• Place the feet hip-width apart, with toes pointing forward.
  • Align the legs. Avoid hyperextending or “locking” the knees.
  • Engage the core to maintain a stable, upright posture.
  • Open up the chest by drawing the shoulders back and down.




  • Loosen up the arms and shoulders.
  • Bend at the knees.
  • Rhythmically raise and drop the body.
  • Release weight into the ground through the feet.

General and Boxing-specific Benefits

The Stand may appear to be an inactive posture. However, it is both mentally and physically active. Any misalignment at the base of the body results in compensations higher up the body to achieve proper balance. These compensatory changes result in poor posture. From this perspective, the Stand is an opportunity for postural assessment. The Stand pose is used to assess the body and counteract a slumped posture.

Boxers are habitually on guard and tend to stand with their shoulders rolling forward and towards each other. This results in the neck hyperextending to keep the head in an upright position. This may lead to further physical, even emotional problems. Poor posture and hunched shoulders are also common problems for non-boxers, from office work, sitting in front of a computer, driving and lifting heavy objects. The Stand pose helps to check posture, correct any misalignments and find balance.

Cautions and Modifications

Always make sure the feet are parallel with the knees and the hips. Stacking of joints in this manner is essential for correct alignment. In the wide stance, ensure that feet are as wide as is comfortable. Also ensure that the feet are parallel and not rolling inwards.

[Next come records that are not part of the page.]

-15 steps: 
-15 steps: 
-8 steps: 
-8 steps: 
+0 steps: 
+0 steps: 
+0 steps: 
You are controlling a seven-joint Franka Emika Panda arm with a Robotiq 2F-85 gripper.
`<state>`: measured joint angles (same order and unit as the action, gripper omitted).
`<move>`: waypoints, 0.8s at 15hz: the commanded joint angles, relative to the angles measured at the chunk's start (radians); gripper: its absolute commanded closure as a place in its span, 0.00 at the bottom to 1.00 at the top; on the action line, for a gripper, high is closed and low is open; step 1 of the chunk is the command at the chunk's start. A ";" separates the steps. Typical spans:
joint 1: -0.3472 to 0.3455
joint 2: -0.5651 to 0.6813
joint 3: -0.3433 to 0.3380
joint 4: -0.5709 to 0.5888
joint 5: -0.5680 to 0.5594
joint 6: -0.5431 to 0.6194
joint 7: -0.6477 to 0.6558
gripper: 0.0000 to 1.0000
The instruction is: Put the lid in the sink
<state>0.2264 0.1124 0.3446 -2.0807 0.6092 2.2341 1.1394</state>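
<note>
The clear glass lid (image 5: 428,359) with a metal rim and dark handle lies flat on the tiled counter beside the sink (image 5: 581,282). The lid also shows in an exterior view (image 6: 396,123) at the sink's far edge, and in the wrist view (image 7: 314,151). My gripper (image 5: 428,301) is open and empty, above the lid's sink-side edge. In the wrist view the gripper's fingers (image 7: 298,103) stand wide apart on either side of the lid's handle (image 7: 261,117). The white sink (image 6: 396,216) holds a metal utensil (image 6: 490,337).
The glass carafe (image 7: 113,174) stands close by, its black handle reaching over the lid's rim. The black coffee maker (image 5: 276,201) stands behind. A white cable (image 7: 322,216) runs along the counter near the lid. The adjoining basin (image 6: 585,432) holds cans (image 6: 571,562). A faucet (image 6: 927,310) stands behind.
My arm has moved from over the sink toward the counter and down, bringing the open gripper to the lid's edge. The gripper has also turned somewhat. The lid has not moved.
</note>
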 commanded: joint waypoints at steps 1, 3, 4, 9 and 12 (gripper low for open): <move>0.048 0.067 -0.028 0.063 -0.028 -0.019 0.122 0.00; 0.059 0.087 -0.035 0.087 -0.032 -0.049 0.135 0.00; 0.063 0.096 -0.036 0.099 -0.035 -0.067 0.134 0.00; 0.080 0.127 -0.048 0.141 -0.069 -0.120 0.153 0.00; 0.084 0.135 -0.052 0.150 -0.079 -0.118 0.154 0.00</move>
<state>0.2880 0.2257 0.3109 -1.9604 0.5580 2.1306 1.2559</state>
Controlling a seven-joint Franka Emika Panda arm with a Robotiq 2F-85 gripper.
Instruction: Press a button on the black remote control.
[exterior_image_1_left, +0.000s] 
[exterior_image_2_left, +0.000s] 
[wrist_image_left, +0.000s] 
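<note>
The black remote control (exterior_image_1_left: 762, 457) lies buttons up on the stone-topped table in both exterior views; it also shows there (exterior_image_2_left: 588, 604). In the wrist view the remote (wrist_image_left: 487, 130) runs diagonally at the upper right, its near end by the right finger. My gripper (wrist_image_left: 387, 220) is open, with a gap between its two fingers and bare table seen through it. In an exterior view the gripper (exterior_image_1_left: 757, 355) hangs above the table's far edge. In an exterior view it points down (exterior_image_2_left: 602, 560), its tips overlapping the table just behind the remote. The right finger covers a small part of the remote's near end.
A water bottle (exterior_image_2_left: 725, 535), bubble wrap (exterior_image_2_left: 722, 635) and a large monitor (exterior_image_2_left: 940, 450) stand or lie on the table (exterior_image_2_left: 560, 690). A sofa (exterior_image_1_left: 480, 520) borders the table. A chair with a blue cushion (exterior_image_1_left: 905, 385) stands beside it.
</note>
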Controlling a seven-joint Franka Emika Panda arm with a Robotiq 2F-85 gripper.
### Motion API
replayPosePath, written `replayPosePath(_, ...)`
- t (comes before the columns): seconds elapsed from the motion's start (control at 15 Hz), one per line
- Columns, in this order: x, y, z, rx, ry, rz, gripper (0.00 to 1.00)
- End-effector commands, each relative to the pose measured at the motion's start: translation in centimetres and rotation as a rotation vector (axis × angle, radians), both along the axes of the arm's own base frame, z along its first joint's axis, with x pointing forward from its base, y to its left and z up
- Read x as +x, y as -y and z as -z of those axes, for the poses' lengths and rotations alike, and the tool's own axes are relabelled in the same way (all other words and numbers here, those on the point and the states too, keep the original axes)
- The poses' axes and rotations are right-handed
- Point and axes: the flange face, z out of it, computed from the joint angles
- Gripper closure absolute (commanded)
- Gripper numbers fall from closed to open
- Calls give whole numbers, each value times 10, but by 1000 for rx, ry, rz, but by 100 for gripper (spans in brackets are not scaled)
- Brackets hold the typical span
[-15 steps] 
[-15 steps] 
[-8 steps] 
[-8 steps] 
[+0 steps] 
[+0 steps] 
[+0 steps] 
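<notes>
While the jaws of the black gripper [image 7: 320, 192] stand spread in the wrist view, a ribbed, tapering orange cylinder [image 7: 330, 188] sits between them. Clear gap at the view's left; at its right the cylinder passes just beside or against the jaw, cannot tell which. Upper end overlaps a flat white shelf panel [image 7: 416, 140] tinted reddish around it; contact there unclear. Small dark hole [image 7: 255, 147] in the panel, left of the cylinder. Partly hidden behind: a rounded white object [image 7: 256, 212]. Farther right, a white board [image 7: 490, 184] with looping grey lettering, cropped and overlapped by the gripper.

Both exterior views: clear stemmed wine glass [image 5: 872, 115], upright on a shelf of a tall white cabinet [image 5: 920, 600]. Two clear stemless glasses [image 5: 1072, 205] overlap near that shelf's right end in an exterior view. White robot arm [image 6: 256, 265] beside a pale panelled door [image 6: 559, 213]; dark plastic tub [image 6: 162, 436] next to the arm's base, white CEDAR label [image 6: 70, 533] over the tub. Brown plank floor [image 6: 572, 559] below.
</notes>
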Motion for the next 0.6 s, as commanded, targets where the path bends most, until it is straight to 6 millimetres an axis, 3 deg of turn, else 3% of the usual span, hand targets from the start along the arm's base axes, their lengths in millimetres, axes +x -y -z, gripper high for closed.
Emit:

Participants who have extreme forward or backward spinal curvature, muscular weakness, fatigue, paralysis or severe balancing problems may need to either adjust their feet to stand as wide and as is comfortable or use a chair, a pillow or a wall for support.

Anatomical Focus

Spine/Core: Rectus abdominis, erector spinae, teres minor, infraspnatus,

Upper limbs: Deltoids, triceps, extensor digitorum, extensor carpi radialis longus, extensor carpi radialis brevis, finger flexor muscles and wrist flexors

Lower limbs: Soleus, tibialis anterior, hamstrings, quadriceps, gluteus maximus/medius/minimus,

Study and Reflect

Stand up and assess your posture. Notice the relationship between each part of your body from the feet to the head. What did you notice? What did you correct?